Epsom Salts for the Brain


HeadNo1, originally uploaded by carolWorldLeader.

I love movies really, I do. You’d never know it from the frequency at which I get to watch them but, I really do like to sit down, on my nice comfortable couch, put my feet up, enjoy a cool beverage, and a great film.

This weekend, I tried to watch a movie. I sat down with a cool drink, put my feet up, grabbed the remote, and tried, honestly tried, to watch a movie.

I somehow missed the beginning of the movie. I don’t know how, maybe it was another one of those grand “boop ups” in TiVo land but, somehow, I missed the first part. Ok, no biggie, I can catch up. So, I start watching (from the middle) this rather strange movie set in a proper British manor home. I notice it has a lot of stars in it too, like Christopher Reeve, when he could walk, and Hugh Grant, when he was younger and wore his hair slicked back. It was about these servants in this manor home and I swear the butler guy was somebody famous too. One of my friends, who stopped over to watch part of the movie, told me his name but I forgot.

It was some strange movie set in an English manor, at the turn of the war, starring Hugh Grant, when he was younger and slicked back his hair, Christopher Reeve, when he could walk, and some famous dude who was a butler (in the movie, not in real life. I don’t know any famous butlers in real life) and there I was, sitting, on my comfortable couch, with my feet up, icy cold beverage in hand, trying to watch it.

There was a lady at one point in the movie. She kept talking about how they had this Chinaman but it was the wrong color.
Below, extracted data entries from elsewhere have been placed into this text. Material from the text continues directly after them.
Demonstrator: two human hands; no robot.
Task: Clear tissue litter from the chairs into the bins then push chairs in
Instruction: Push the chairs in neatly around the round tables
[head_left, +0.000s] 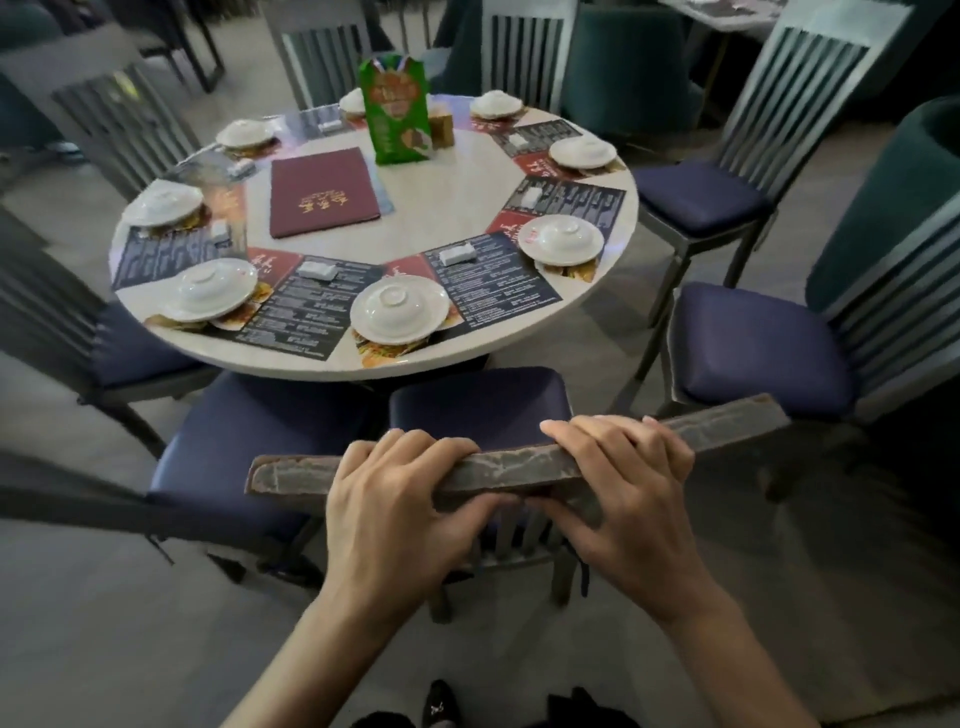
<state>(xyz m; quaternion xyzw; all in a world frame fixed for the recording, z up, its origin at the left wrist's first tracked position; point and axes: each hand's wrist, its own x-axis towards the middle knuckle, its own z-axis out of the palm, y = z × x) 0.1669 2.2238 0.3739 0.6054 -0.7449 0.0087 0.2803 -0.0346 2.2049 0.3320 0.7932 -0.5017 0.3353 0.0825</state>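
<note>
Right in front of me stands a grey slat-back chair; both hands grip its worn top rail. My left hand curls over the rail left of centre, my right hand curls over it right of centre. The chair's blue seat lies bare, its front edge near the rim of the round table. No tissue litter shows on any seat in view, and no bin is visible.
More blue-seated chairs ring the table: one at my left, two at the right, others behind. The table carries upturned bowls on plates, placemats, a maroon menu and a green stand. My shoe is below.
</note>
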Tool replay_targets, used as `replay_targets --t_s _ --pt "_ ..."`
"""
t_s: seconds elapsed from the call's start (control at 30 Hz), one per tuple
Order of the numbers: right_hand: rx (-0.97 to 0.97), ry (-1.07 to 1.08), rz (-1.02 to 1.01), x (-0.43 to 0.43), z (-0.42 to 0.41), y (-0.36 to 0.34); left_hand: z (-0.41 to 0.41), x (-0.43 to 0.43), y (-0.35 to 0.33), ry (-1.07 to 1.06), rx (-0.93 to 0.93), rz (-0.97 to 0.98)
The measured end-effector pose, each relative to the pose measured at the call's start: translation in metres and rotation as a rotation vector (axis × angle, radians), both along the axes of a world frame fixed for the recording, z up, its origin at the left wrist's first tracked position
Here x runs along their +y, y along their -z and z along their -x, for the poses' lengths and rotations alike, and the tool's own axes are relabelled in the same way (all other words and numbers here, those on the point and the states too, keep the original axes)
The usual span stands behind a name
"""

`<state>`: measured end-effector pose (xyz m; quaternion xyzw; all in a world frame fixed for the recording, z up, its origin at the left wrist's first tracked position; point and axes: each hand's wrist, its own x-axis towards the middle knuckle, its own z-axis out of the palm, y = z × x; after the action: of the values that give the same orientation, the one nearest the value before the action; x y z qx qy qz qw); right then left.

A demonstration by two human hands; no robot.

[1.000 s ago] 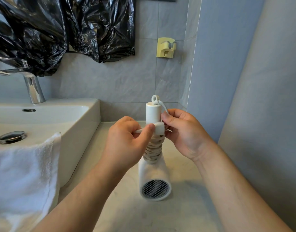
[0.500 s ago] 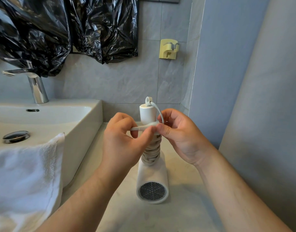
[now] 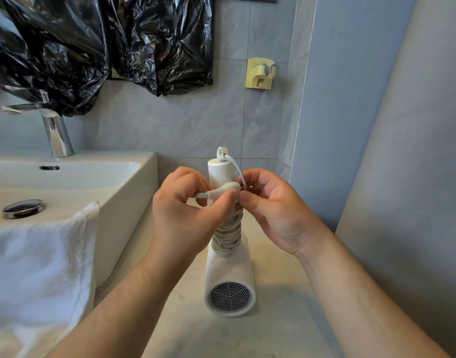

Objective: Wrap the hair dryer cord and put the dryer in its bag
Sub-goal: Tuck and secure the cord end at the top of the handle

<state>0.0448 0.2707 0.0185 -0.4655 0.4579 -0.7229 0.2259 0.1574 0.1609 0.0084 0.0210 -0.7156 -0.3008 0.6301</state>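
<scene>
Both hands have shifted little since half a second ago; the plug (image 3: 221,191) now lies level across the handle. On the desk (image 3: 273,332) at 6 o'clock from the wall hook (image 3: 260,73), the hair dryer (image 3: 230,280) stands with its handle up and the cord (image 3: 228,233) coiled around that handle. Left hand (image 3: 185,223) has its grip pinched on the plug; right hand (image 3: 276,210) has its fingertips together on the cord just beside it. At 9 o'clock sits the sink (image 3: 134,182), a towel (image 3: 41,267) draped over its rim.
</scene>
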Motion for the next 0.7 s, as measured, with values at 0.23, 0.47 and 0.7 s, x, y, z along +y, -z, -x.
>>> replay_targets --t_s 0.23,0.47,0.7 --pt "0.020 0.067 0.004 -0.002 -0.005 -0.001 0.001 0.000 0.001 -0.102 -0.054 0.196" --pt "0.039 0.088 0.014 -0.004 -0.010 -0.002 -0.001 0.008 -0.002 -0.108 -0.059 0.167" --pt "0.091 0.092 -0.051 -0.004 -0.012 -0.004 0.001 0.009 -0.003 -0.070 -0.067 0.082"
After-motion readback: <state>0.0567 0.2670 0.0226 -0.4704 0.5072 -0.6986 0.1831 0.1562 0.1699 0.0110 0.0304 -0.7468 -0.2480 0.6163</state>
It was supposed to be green but it was red instead (or something like that.) I was interrupted so many times watching this movie, and I didn’t really see it from the beginning, but I’m smart enough to know that she probably wasn’t really talking about the Chinaman but I couldn’t really follow what she was talking about (I couldn’t quite figure it out.) They did have some red and green Chinoiserie statues in this proper British manor home so, maybe, just maybe, she really was talking about the Chinaman. (Who knows?)

The butler dude had a father who died in the movie and everybody kept walking through “secret” doors in this manor home (you have to wonder, really, can they still be called “secret” if everybody and their brother keeps walking through them. And I do mean everybody. Like, that famous butler dude who had a father who died, Christopher Reeve, Hugh Grant, and the lady who kept bitching about the wrongly colored Chinamen.)

In the movie, they had some big statesman’s dinner, where they invited dignitaries from around the world to this manor home. So, as the movie progressed, all these people started showing up at the manor home. Christopher Reeve was an angry American who showed up a day early, and there was some French dude who had aching feet from wearing his shoes too tight (and spending too much time walking around the Tower of London, which, I know firsthand, can really hurt one’s feet.) They kept dipping his feet in buckets of warm water and Epsom salts and I was interrupted so many times I never could tell where they got all these buckets of water from, let alone the Epsom salts. (I thought those old British manor homes were so old they seldom had running water, let alone wild free roaming basins of warm water and Epsom salts, but I could be wrong.)

Since this movie came from my TiVo and didn’t appear to have a murder in it (well, except for some references to the war) I assumed it had Nicolas Cage in it but I could be wrong about that too. Then again, maybe he was the guy handing out all the Epsom salts (Damn, I wish somebody at my house could hand out basins of warm water and Epsom salts when my feet hurt.)

So, the phone rang, the dog had to go out, the dog had to come in again, the neighbor’s dog barked, the neighbor stopped by, the neighbor left again, famous butlers I didn’t recognize kept walking past wrongly colored Chinaman while Christopher Reeve not only walked but gave all these little mini speeches about Americans and Germans, the war, the British, and Frenchman, who seemed to have a neverending supply of Epsom salts and basins of warm water, yet still suffered from endlessly aching feet. I never did actually see Nicolas Cage, the beginning, or the end of the movie for that matter.

So, like now what’s a girl supposed to do?

It’s not like I can walk into Blockbuster and say,

“Excuse me. I’m looking to rent a movie. A movie starring Hugh Grant, when he was young, and slicked his hair back, and Christopher Reeve, when he could walk, and some famous butler dude who’s name escapes me, and maybe like Nicolas Cage but only if he secretly hands out free roaming basins of warm water and Epsom salts while walking past some lady bitching about wrongly colored Chinamen, all the while everybody’s traipsing through secret passageways that, well, aren’t so secret.

You have that one, right? Have you got that one? I really want to rent *that* one.”

Now you know why I *hate* movies and where, just where, oh where, would my sorry ass be without IMDB?